[Action item]
Copy exactly the lines of the material below, starting with the first and including the line that holds "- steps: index".

[The data]
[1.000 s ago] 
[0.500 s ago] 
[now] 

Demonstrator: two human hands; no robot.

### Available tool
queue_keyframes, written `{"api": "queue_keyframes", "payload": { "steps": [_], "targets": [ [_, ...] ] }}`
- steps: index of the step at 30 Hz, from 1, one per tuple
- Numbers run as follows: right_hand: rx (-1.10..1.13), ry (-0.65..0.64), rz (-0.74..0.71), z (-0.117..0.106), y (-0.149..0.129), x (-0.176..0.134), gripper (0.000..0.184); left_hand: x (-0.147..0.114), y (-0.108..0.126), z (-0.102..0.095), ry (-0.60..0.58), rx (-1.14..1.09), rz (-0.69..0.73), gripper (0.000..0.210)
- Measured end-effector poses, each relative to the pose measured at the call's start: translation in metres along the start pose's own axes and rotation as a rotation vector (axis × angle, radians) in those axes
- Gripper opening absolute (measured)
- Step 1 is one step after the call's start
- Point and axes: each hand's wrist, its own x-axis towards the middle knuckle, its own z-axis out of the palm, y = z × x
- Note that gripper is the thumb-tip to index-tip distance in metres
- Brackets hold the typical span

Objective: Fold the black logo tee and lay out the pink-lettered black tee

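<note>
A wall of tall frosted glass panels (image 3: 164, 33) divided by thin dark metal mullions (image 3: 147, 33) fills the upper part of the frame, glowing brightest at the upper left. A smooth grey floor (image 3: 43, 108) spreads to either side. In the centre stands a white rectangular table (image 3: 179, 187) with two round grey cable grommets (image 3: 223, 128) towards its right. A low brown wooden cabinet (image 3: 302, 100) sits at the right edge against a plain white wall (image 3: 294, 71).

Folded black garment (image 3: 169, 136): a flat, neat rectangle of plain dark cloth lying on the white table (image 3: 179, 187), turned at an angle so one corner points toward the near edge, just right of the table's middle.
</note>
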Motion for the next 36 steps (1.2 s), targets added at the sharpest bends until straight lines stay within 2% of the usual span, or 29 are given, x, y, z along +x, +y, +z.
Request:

[Solution]
[1.000 s ago] 
[0.500 s ago] 
[now] 

Demonstrator: two human hands; no robot.

### Available tool
queue_keyframes, written `{"api": "queue_keyframes", "payload": { "steps": [_], "targets": [ [_, ...] ] }}`
- steps: index of the step at 30 Hz, from 1, one per tuple

Work on this exercise has concluded.